Dr. Lennon established (and directed 2006-2016) the first Autoimmune Neurology Fellowship Program in the U.S. A pioneer in translational autoimmune neurology, her research encompasses the neuromuscular junction, somatic and autonomic nerves, and the enteric and central nervous systems. Her studies have yielded unique diagnostic tools and innovative therapeutic options for patients afflicted with autoimmune neurological disorders and cancer, most recently identifying, in patients’ spinal fluid and serum, astrocyte-specific IgG biomarkers of neuromyelitis optica and autoimmune meningoencephalomyelitis.

Chung Owyang, M.D.
Dr. Owyang is chief of the Division of Gastroenterology and Hepatology, professor of molecular and integrative physiology, the H. Marvin Pollard Professor of Internal Medicine, and director of the Pollard Institute for Medical Research at the University of Michigan.

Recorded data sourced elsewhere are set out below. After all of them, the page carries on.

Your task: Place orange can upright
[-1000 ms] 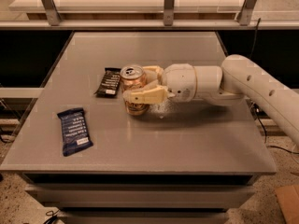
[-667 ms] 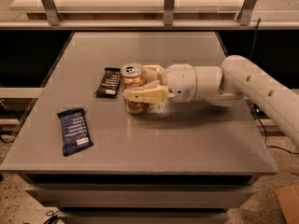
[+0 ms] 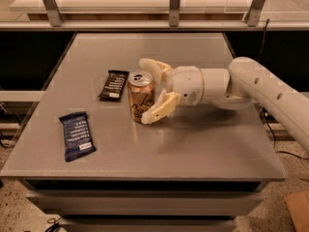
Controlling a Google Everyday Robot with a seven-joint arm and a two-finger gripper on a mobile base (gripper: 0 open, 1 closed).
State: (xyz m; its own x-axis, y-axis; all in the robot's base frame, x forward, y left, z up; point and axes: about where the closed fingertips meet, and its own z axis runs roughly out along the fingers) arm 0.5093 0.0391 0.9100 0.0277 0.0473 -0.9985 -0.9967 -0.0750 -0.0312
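Observation:
The orange can (image 3: 141,96) stands upright on the grey table (image 3: 203,144), left of centre, with its silver top and pull tab facing up. My gripper (image 3: 144,92) reaches in from the right at the end of the white arm (image 3: 260,88). It is open, with one finger (image 3: 154,67) behind the can and the other finger (image 3: 161,108) in front of it. The fingers flank the can, and a small gap shows at the far one.
A black snack bar (image 3: 114,85) lies just left of the can. A dark blue snack packet (image 3: 77,135) lies near the front left edge. A metal rail and glass panels (image 3: 174,8) run along the back of the table.
The gripper's fingers have spread apart from the can, which now stands free on the table. The arm has barely shifted.

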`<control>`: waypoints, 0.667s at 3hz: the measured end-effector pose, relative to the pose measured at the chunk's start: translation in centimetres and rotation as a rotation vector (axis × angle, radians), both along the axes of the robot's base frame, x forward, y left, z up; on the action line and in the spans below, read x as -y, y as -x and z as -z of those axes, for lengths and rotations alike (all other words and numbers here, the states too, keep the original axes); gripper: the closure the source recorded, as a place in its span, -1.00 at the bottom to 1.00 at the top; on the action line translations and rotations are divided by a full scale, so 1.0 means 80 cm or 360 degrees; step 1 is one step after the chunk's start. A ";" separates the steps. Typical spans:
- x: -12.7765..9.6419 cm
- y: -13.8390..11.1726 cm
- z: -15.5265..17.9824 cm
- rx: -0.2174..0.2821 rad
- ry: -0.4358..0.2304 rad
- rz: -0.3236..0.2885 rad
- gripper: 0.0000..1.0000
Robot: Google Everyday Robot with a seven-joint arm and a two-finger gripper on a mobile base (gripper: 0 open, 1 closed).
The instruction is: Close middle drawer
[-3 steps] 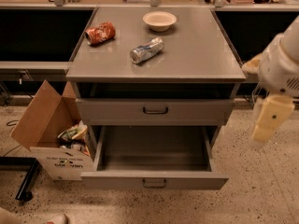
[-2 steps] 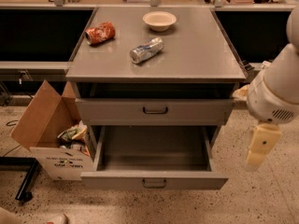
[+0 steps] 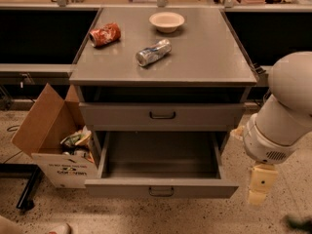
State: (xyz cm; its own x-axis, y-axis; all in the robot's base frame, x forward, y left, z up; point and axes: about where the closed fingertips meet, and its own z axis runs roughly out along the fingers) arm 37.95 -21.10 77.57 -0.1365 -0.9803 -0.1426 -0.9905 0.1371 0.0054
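The middle drawer [image 3: 161, 190] is pulled far out from the grey cabinet, and its inside [image 3: 161, 155] shows nothing in it. Its flat front carries a small dark loop handle at centre. The top drawer [image 3: 162, 115] above it is pushed in. The lowest drawer is hidden under the open one. My gripper [image 3: 257, 198] hangs pointing down from the big white arm [image 3: 285, 116] at the right. It is just outside the open drawer's front right corner and apart from it.
On the cabinet top [image 3: 214, 57] lie a red crushed can [image 3: 105, 34], a silver can [image 3: 152, 52] and a white bowl [image 3: 167, 21]. An open cardboard box [image 3: 53, 140] with trash stands on the floor left of the drawer. A dark stand leg [image 3: 27, 189] is at the far left.
My arm and gripper have moved down and a little left, from beside the top drawer to the level of the open drawer's front. The drawer has not moved.
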 end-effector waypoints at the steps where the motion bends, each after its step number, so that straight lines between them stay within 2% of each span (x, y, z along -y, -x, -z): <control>1: -0.002 0.002 0.005 -0.0001 -0.0004 -0.0010 -1.00; 2: -0.028 0.019 0.067 -0.0020 -0.0034 -0.0142 -1.00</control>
State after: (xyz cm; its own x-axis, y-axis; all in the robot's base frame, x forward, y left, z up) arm 36.46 -18.87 72.19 -0.0508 -0.9855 -0.1622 -0.9986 0.0483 0.0195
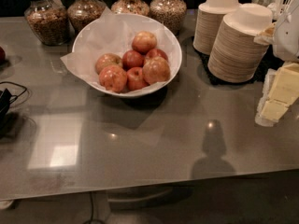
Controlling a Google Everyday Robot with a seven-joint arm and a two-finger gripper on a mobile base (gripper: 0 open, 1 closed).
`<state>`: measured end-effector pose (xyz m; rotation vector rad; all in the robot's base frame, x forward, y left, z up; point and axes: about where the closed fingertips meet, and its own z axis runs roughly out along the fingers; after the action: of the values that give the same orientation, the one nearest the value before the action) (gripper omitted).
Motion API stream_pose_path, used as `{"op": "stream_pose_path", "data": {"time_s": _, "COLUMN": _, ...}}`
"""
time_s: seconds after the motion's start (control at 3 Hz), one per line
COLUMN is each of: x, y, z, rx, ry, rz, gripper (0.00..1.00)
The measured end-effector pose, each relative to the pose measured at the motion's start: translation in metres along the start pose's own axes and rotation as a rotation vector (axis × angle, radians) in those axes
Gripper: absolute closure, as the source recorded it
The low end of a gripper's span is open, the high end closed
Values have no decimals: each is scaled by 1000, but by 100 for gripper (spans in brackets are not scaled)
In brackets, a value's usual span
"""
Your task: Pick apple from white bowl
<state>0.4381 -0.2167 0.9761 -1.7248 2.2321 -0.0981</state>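
The white bowl (174, 50) stands at the back middle of the grey table, lined with crinkled white paper (105, 34). It holds several apples. A large orange-yellow apple streaked red (156, 70) lies at the bowl's front right, with similar ones beside it and smaller deep-red apples (132, 59) in the middle. My gripper (287, 31) shows only as a white shape at the right edge of the view, far to the right of the bowl and above the table.
Glass jars of grains (46, 18) line the back edge. Two stacks of off-white disposable bowls (236, 43) stand right of the white bowl. Pale yellow packets (279, 94) lie at the right edge. Black cables (7, 99) lie at the left edge.
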Motion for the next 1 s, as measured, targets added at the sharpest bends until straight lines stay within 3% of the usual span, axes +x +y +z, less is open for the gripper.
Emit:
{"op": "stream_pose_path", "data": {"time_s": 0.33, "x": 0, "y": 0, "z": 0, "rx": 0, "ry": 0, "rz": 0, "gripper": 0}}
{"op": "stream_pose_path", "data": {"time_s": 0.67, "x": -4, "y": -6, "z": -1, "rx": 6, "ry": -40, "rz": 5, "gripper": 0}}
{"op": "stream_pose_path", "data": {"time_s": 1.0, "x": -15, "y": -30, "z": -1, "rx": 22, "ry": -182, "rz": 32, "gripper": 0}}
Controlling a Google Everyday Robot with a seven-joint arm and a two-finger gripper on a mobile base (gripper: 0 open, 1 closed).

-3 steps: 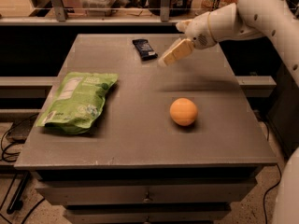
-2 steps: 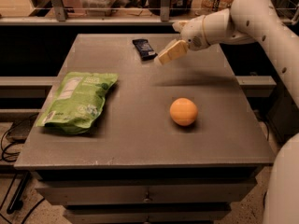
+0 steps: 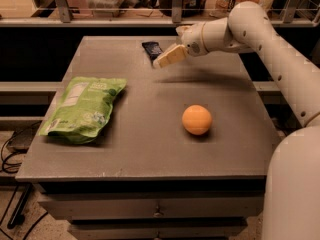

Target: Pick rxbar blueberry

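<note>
While aloft, gripper (image 3: 168, 57) beside rxbar blueberry (image 3: 150, 48).

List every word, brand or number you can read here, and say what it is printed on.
No text can be read.
green bag: pale label panel and print, too blurred to read.
rxbar blueberry: dark wrapper, print not legible.
orange ball: no markings.
gripper, right beside the bar: no markings.
</note>
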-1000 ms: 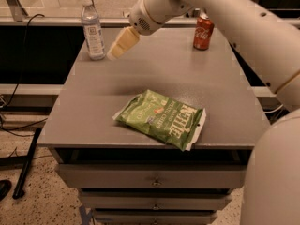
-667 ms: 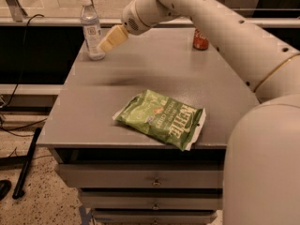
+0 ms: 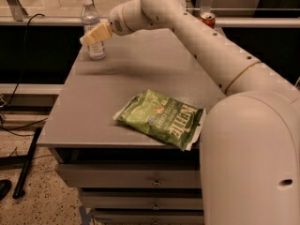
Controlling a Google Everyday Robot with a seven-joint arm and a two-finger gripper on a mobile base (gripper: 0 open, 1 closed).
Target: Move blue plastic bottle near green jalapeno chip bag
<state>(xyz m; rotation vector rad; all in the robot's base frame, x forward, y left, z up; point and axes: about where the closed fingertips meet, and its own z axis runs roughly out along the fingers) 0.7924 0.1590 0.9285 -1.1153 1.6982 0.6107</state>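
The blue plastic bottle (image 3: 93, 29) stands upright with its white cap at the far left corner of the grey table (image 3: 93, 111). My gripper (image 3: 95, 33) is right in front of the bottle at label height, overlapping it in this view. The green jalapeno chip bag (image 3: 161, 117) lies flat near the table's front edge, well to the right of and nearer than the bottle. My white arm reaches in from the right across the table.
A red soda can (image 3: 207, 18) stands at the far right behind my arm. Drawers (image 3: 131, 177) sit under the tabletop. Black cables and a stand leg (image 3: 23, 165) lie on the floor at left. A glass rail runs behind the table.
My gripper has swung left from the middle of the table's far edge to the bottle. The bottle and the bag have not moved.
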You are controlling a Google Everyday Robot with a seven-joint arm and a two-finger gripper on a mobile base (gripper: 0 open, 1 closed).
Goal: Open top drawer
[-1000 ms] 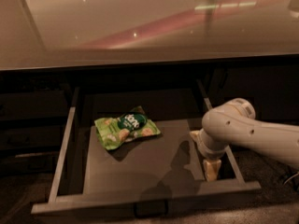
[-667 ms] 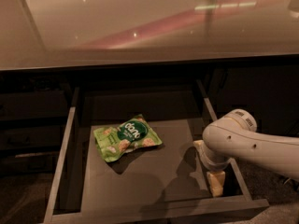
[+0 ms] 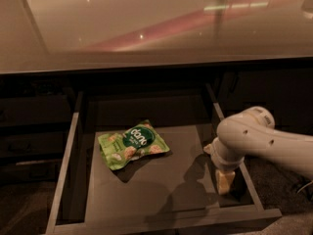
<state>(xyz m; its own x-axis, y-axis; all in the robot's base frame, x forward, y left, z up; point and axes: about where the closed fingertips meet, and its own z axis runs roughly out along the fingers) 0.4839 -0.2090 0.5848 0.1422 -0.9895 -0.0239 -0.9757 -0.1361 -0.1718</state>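
Observation:
The top drawer point(image 3: 161, 218) is pulled out far from under the counter. Its flat grey floor and thin side walls show, and its front panel runs along the bottom edge of the view. My gripper point(image 3: 225, 181) hangs from the white arm at the right and sits inside the drawer, close to the right side wall near the front. The arm's wrist covers most of it.
A green snack bag point(image 3: 133, 144) lies on the drawer floor, left of centre. A glossy beige countertop point(image 3: 146, 28) overhangs the back. Dark cabinet fronts point(image 3: 34, 131) stand to the left. The white arm point(image 3: 274, 143) crosses the drawer's right edge.
The drawer has slid further out toward the camera, with the snack bag carried along. My arm and gripper have moved with it toward the front right.

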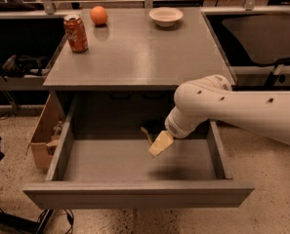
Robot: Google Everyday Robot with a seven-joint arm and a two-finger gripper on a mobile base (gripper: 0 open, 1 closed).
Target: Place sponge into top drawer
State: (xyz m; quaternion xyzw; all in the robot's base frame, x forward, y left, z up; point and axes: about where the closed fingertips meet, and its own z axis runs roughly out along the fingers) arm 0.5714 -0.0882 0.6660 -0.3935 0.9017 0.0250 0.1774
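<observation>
The grey cabinet (139, 52) fills the middle of the view, its flat top running toward 12 o'clock. The white robot arm (242, 111) comes in from 3 o'clock, and its rounded wrist dips below the cabinet's front edge.

The top drawer (134, 195) stands pulled out toward 6 o'clock. Its plain front panel is nearest the camera and its grey floor is open to view. A brown cardboard box (41, 135) sits on the floor at 9 o'clock from the drawer, against the cabinet's side.

Three things stand on the cabinet top:
- A red soda can (76, 33) stands upright at 10 o'clock.
- A white bowl (166, 16) sits at 1 o'clock near the back edge.
- An orange (98, 15) sits at 11 o'clock, just behind the can.

The sponge (161, 143) shows its pale yellow side and hangs tilted, one corner down. It is at about 2 o'clock from the drawer's centre. It is above the drawer floor and not touching it, and its shadow lies on the floor toward 5 o'clock.

The gripper (155, 139) is inside the drawer opening under the wrist, closed on the sponge. One thin finger (145, 132) shows at the sponge's 10 o'clock side, and the other is hidden behind it.
</observation>
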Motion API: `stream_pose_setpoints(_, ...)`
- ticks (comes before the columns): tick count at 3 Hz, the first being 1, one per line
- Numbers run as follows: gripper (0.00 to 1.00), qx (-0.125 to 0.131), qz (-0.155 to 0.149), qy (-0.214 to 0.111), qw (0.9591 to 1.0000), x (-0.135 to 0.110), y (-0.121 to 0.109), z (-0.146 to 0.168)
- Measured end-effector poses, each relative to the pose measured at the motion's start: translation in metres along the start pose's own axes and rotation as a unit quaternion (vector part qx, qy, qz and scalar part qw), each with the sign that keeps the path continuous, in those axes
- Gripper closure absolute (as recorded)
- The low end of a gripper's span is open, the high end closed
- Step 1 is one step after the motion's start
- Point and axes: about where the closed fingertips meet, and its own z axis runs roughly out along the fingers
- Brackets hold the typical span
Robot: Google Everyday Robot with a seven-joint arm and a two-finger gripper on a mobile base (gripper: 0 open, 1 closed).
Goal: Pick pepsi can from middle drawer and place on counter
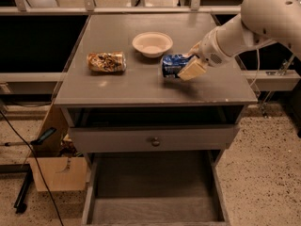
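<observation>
The blue pepsi can (172,65) lies on its side at the right middle of the grey counter (136,86). My gripper (186,63) reaches in from the right and is shut on the can's right end, with one tan finger pad (192,69) in front of it. I cannot tell whether the can rests on the counter or hangs just above it. The middle drawer (155,192) is pulled out at the bottom of the view, and its bare floor is empty.
A tan-brown patterned can (106,61) lies on the counter's left side. A white bowl (152,44) stands at the back middle, just behind the pepsi can. A closed drawer front with a round knob (153,140) sits under the counter. A cardboard box (59,171) stands on the floor at the left.
</observation>
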Motion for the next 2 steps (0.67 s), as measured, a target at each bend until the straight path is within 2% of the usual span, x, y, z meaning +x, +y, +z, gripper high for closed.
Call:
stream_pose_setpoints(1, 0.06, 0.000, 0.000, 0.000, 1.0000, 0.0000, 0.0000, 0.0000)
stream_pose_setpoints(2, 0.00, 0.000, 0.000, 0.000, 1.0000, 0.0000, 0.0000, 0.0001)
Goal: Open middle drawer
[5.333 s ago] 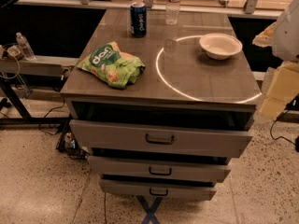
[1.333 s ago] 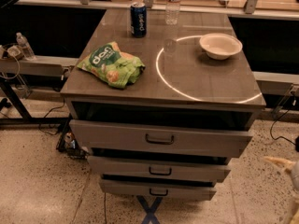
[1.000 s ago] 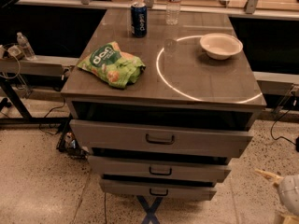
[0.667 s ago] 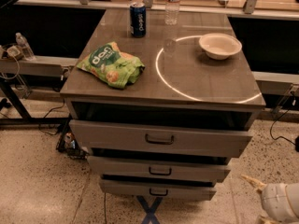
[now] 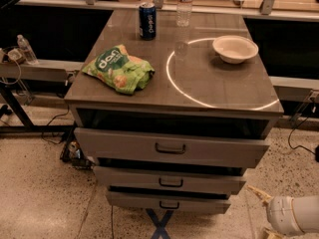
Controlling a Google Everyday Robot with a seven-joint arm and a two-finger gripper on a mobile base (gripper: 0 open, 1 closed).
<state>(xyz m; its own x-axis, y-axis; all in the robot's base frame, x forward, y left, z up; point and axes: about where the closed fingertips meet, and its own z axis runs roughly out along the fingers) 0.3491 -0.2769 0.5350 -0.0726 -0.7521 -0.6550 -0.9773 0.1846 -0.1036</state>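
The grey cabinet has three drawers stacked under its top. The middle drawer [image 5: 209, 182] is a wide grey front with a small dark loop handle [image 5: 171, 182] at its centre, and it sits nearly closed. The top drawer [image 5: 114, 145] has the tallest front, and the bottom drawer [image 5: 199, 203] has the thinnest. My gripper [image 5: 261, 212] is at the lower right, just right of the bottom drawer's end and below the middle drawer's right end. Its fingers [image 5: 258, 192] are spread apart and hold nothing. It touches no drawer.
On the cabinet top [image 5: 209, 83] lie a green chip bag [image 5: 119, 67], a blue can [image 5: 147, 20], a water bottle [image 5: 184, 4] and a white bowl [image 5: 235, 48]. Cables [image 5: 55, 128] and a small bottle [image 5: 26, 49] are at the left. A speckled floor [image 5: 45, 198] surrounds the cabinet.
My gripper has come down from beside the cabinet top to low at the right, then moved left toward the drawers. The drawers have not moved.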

Dr. Owyang completed a fellowship in gastroenterology at Mayo Clinic School of Graduate Medical Education in Rochester in 1978.

Dr. Owyang has received continuous National Institutes of Health funding for more than 30 years and has been involved in groundbreaking research. He has published more than 300 original research and review articles. Key research areas of interest include digestive health, Irritable Bowel Syndrome and chronic pancreatitis.